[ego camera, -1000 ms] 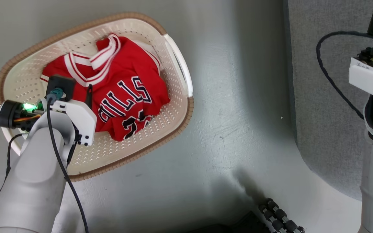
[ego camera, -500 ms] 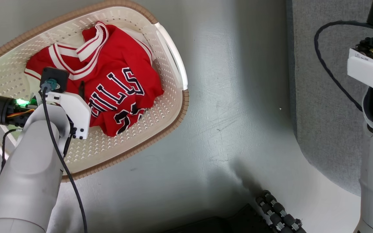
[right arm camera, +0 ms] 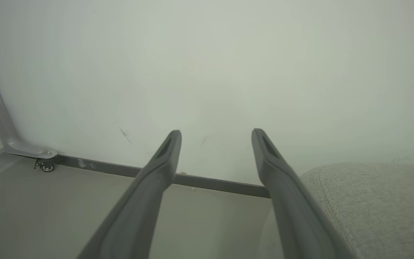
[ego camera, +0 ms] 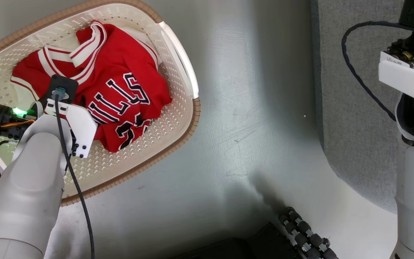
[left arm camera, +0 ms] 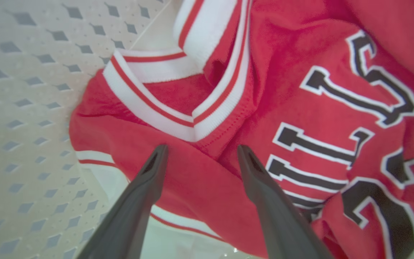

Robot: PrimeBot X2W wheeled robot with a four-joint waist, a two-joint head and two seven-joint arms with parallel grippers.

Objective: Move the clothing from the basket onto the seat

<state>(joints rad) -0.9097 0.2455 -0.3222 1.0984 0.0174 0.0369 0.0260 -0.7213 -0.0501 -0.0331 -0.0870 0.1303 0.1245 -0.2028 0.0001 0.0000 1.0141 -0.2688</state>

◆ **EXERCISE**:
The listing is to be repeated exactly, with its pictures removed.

◆ **RESPONSE**:
[ego camera, -1000 ms] 
[ego camera, -500 ms] 
[right arm camera, +0 ms] 
[ego camera, +0 ms] 
[left arm camera, +0 ms] 

Robot: PrimeBot X2W wheeled robot with a four-joint waist, a two-joint head and two seven-joint arms with parallel grippers.

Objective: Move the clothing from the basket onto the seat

<state>(joints rad) -0.9097 0.2455 -0.3222 1.0984 0.0174 0.0369 0.0260 -0.7213 -0.0501 -0.0331 -0.0870 0.1303 0.1245 -0.2028 0.0001 0.0000 1.0141 -0.2688</state>

Further output is not needed for this exercise.